Installing photovoltaics in roads seems a daft idea at first. It sounds expensive and unlikely to work unless the surface is cleaned, free of snow and ice and in direct sunlight – all too infrequent in most places.
Indeed, roads are constantly dug up by utilities, repairmen and others. How do you do that with sheets of glass?

Nevertheless, a closer look reveals that most of the problems are easily overcome and even at poor efficiency, that local electricity has viable uses. US start-up Solar Roadways® has a modular system of specially engineered solar panels that can be driven upon but also carry cables. They contain LED lights to create lines and signage without paint and heating elements to prevent snow and ice accumulation. Microprocessors let the panels communicate with each other, a central control station, and vehicles. The glass has a tractioned surface which is equivalent to asphalt. So far they can only support the weight of articulated trucks but eventually these panels will be available for highways, but first will come non-critical applications such as driveways and parking lots.

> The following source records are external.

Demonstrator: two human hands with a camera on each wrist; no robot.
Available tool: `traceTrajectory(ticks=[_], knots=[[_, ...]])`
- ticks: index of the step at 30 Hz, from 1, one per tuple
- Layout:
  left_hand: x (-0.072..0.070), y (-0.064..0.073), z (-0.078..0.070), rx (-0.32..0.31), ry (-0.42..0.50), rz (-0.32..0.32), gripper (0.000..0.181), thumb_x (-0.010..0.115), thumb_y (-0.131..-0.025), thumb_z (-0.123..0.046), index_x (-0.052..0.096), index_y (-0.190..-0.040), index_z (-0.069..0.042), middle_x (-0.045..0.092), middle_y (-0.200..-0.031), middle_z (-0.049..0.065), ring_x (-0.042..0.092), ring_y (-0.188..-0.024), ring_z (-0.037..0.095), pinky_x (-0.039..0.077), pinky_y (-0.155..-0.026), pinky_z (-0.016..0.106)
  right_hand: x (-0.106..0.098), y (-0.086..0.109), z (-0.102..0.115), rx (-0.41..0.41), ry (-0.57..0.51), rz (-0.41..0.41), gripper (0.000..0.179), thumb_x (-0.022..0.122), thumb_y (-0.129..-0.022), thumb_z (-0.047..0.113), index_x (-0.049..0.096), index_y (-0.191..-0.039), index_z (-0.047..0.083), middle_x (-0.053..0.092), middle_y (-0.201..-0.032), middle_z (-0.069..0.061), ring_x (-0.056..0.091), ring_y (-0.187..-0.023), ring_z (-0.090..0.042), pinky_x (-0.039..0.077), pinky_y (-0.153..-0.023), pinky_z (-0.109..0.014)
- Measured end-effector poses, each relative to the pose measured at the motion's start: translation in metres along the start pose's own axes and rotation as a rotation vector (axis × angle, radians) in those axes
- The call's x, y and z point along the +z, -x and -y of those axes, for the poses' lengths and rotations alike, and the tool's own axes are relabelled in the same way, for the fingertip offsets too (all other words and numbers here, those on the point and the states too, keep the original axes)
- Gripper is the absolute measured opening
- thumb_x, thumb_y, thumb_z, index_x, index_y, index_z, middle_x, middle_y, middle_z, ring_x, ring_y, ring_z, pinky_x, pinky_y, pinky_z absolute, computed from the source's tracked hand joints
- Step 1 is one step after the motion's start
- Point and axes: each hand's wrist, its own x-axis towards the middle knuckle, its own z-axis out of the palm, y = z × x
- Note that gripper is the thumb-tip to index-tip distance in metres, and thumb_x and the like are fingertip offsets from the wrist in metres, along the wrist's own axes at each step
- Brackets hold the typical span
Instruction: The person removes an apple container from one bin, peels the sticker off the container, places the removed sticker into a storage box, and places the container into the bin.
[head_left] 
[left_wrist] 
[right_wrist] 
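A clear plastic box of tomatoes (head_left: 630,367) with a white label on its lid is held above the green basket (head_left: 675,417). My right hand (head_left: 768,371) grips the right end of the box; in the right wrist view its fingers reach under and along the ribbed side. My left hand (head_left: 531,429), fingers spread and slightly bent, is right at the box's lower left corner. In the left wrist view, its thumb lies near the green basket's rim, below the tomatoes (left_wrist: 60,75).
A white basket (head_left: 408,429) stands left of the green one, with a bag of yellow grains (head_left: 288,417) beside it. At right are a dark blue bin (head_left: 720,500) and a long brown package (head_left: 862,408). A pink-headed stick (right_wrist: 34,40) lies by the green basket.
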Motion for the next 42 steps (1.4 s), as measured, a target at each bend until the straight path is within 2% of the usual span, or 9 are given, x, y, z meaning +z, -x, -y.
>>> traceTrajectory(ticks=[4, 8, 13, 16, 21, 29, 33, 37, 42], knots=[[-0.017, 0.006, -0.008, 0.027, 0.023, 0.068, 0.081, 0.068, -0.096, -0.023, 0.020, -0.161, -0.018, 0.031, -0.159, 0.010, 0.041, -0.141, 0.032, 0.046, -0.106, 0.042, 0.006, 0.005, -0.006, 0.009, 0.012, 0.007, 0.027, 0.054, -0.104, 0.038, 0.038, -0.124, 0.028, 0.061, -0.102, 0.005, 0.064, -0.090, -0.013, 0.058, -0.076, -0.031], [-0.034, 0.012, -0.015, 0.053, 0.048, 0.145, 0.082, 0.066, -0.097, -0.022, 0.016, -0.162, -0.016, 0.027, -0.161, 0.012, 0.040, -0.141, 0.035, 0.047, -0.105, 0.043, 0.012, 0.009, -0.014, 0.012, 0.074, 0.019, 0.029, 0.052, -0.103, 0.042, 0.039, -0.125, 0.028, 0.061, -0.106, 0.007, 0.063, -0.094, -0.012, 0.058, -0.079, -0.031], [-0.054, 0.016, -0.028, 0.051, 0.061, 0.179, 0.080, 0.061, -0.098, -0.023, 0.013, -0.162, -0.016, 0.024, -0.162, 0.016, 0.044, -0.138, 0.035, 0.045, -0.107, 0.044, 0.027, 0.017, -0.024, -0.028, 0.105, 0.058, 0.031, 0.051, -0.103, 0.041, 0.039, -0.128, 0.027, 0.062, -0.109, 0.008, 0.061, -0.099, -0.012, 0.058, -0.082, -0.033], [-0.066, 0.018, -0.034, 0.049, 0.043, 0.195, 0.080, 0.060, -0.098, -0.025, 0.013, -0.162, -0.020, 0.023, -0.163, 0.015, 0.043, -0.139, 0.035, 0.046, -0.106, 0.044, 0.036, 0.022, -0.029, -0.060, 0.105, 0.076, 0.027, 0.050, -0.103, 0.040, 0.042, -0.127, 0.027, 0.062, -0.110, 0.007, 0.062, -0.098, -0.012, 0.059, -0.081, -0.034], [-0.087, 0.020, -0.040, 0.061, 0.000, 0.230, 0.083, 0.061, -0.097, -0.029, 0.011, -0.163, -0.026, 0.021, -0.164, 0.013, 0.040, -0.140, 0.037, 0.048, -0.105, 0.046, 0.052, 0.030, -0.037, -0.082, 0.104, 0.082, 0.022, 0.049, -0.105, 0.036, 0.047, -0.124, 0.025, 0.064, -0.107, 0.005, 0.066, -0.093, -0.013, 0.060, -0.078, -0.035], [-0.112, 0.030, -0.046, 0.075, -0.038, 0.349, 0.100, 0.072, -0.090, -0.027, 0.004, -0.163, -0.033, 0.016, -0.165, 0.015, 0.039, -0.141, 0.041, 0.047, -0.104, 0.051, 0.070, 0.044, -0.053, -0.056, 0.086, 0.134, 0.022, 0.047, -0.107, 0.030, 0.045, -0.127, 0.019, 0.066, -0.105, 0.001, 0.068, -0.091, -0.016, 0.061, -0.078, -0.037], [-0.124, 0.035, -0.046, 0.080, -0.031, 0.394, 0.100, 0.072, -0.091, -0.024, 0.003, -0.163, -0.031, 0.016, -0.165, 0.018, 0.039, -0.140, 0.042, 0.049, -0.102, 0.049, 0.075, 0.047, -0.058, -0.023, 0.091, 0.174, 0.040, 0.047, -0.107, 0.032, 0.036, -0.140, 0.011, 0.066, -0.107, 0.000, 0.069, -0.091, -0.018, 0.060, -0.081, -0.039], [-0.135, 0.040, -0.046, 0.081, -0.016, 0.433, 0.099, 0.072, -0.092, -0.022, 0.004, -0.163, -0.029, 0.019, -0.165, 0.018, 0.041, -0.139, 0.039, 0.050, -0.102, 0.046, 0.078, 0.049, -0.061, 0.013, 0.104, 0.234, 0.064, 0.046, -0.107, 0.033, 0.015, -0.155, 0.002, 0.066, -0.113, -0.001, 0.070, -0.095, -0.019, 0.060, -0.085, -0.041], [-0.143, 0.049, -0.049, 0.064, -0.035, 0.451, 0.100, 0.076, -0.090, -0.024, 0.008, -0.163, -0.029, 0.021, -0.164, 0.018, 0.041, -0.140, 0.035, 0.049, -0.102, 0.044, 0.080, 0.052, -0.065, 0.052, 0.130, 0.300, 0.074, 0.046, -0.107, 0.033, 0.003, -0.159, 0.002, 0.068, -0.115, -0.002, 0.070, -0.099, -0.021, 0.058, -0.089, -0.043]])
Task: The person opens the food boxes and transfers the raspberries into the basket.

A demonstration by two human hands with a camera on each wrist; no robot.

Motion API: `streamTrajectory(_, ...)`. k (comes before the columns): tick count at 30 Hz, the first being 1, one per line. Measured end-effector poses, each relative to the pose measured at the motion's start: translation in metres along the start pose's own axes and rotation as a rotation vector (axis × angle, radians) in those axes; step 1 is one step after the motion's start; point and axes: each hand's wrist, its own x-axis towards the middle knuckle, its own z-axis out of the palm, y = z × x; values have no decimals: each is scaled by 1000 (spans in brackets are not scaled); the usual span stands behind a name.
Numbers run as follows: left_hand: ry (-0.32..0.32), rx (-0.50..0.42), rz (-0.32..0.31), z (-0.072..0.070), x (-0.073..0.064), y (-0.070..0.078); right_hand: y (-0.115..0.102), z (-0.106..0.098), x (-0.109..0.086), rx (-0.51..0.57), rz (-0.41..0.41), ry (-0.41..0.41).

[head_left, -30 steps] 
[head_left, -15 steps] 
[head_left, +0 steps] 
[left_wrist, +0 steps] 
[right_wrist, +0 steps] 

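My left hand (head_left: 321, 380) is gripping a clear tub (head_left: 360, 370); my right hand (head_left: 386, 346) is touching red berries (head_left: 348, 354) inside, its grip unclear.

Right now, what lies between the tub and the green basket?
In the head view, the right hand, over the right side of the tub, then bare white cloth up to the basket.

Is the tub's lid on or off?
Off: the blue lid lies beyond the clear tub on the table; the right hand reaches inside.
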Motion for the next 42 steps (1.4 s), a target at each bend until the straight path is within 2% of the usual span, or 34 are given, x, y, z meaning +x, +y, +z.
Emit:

Solar Roadways has completed two funding contracts with the US Department of Transportation, and has been awarded a third contract in November 2015. An Indiegogo Campaign took things further and the company says on its website that, "Our goal is to modernise the infrastructure with modular, intelligent panels, while producing clean renewable energy for homes and businesses. We’ll be able to charge electric vehicles with clean energy from the sun, first on our solar parking lots and when we have enough highway infrastructure, while driving."

At IDTechEx we do not see solar roads replacing power stations: do that with a field full of solar panels, not transmission and maintenance over long distances on roads. However, they could be excellent for dynamic (in-motion) charging of electric vehicles, possibly coupled with roadside wind turbines or tethered multicopters providing airborne wind energy (AWE).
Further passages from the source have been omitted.